And so the time was come for the South to prove its loyalty—not to itself nor to the North, but to the world.
Under him he saw his mother's eyes fill with tears, for these words of her son were the dying words of her lion-hearted husband. And Judith had sat motionless, watching him with peculiar intensity and flushing a little, perhaps at the memory of her jesting taunt, while Grafton had stood still—his eyes fixed, his face earnest—missing not a word. He was waiting for Crittenden, and he held his hand out when the latter emerged from the crowd, with the curious embarrassment that assails the newspaper man when he finds himself betrayed into unusual feeling.
"I say," he said; "that was good, good!"
The officer who, too, had stood still as a statue, seemed to be moving toward him, and again Crittenden turned away—to look for his mother. She had gone home at once—she could not face him now in that crowd—and as he was turning to his own buggy, he saw Judith and from habit started toward her, but, changing his mind, he raised his hat and kept on his way, while the memory of the girl's face kept pace with him.
She was looking at him with a curious wistfulness that was quite beyond him to interpret—a wistfulness that was in the sudden smile of welcome when she saw him start toward her and in the startled flush of surprise when he stopped; then, with the tail of his eye, he saw the quick paleness that followed as the girl's sensitive nostrils quivered once and her spirited face settled quickly into a proud calm. And then he saw her smile—a strange little smile that may have been at herself or at him—and he wondered about it all and was tempted to go back, but kept on doggedly, wondering at her and at himself with a miserable grim satisfaction that he was at last over and above it all. She had told him to conquer his boyish love for her and, as her will had always been law to him, he had made it, at last, a law in this. The touch of the loadstone that never in his life had failed, had failed now, and now, for once in his life, desire and duty were one.

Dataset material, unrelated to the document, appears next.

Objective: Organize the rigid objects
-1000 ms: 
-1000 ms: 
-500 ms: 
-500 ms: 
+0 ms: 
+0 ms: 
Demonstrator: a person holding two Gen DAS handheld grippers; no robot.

He found his mother at her seat by her open window, the unopened buds of her favourite roses hanging motionless in the still air outside, but giving their fresh green faint fragrance to the whole room within; and he remembered the quiet sunset scene every night for many nights to come. Every line in her patient face had been traced there by a sorrow of the old war, and his voice trembled:
"Mother," he said, as he bent down and kissed her, "I'm going."
Her head dropped quickly to the work in her lap, but she said nothing, and he went quickly out again.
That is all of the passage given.